### [What is expected]
The response should hold each line from the entries below where "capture" is found.

##### Given data

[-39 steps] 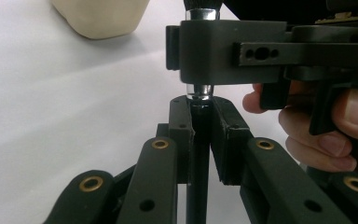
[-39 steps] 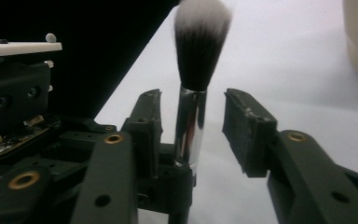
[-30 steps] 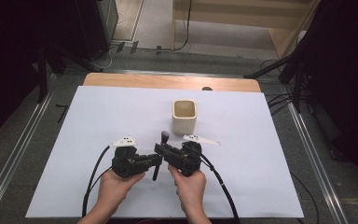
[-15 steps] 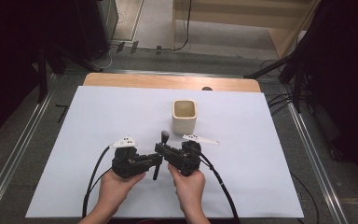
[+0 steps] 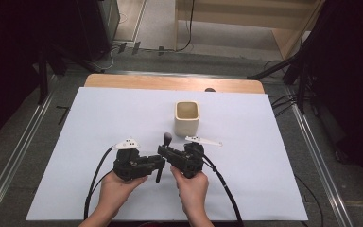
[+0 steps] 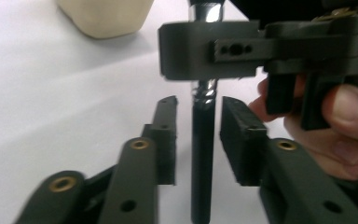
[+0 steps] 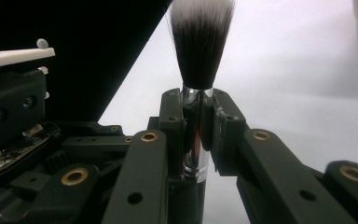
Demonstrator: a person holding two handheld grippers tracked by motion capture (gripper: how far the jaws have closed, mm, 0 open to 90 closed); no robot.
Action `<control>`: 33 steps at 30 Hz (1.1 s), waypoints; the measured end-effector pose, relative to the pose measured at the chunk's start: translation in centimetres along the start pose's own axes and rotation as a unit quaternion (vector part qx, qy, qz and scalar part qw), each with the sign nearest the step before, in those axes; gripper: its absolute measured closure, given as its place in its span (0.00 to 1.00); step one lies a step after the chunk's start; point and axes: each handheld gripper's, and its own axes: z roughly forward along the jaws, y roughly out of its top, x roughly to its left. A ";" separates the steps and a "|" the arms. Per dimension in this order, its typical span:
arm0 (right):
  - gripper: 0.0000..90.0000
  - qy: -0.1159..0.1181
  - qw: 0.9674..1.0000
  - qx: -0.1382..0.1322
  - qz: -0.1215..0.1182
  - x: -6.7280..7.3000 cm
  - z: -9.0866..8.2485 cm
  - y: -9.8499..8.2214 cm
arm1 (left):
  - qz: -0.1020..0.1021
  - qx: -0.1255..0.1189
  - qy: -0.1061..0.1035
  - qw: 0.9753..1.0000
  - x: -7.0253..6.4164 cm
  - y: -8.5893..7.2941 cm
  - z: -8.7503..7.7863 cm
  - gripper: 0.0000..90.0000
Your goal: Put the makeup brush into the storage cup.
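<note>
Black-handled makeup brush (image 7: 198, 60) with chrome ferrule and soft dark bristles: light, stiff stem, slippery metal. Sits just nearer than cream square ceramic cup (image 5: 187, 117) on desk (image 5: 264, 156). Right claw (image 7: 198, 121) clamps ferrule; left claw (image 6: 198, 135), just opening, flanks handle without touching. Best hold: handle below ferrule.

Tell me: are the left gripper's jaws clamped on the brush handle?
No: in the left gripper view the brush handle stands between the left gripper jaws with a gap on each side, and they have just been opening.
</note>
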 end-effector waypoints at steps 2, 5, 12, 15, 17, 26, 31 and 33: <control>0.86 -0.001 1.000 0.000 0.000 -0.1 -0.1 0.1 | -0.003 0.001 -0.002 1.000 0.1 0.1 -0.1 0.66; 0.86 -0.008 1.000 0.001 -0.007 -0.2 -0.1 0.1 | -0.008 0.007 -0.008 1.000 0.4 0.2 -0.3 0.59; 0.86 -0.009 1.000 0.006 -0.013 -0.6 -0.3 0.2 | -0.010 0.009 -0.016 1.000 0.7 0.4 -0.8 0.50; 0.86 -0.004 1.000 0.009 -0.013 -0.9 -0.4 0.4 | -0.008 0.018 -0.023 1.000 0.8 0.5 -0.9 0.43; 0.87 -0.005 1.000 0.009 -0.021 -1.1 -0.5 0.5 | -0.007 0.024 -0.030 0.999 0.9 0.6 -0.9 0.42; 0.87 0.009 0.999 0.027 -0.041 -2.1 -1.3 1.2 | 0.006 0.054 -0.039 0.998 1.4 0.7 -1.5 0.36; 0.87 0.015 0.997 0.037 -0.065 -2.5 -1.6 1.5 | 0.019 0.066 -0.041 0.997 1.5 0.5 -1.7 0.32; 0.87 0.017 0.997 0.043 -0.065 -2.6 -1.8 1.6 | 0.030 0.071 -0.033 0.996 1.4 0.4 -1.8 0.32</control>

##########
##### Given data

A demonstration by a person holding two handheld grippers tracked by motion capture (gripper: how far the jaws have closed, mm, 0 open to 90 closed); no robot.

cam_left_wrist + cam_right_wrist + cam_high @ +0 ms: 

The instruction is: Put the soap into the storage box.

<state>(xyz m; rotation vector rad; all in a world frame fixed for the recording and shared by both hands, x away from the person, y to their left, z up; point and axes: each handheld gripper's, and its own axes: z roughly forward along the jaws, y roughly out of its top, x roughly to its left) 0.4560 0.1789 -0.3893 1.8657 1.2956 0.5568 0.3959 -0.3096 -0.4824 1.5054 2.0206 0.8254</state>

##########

### [Solution for this exercise]
Demonstrator: a person holding two handheld grippers tracked by motion capture (gripper: how far the jaws have closed, mm, 0 open to 90 closed); no robot.
A demonstration by a person holding two handheld grippers tracked by motion capture (gripper: how far the jaws have closed, mm, 0 open to 90 closed); no robot.

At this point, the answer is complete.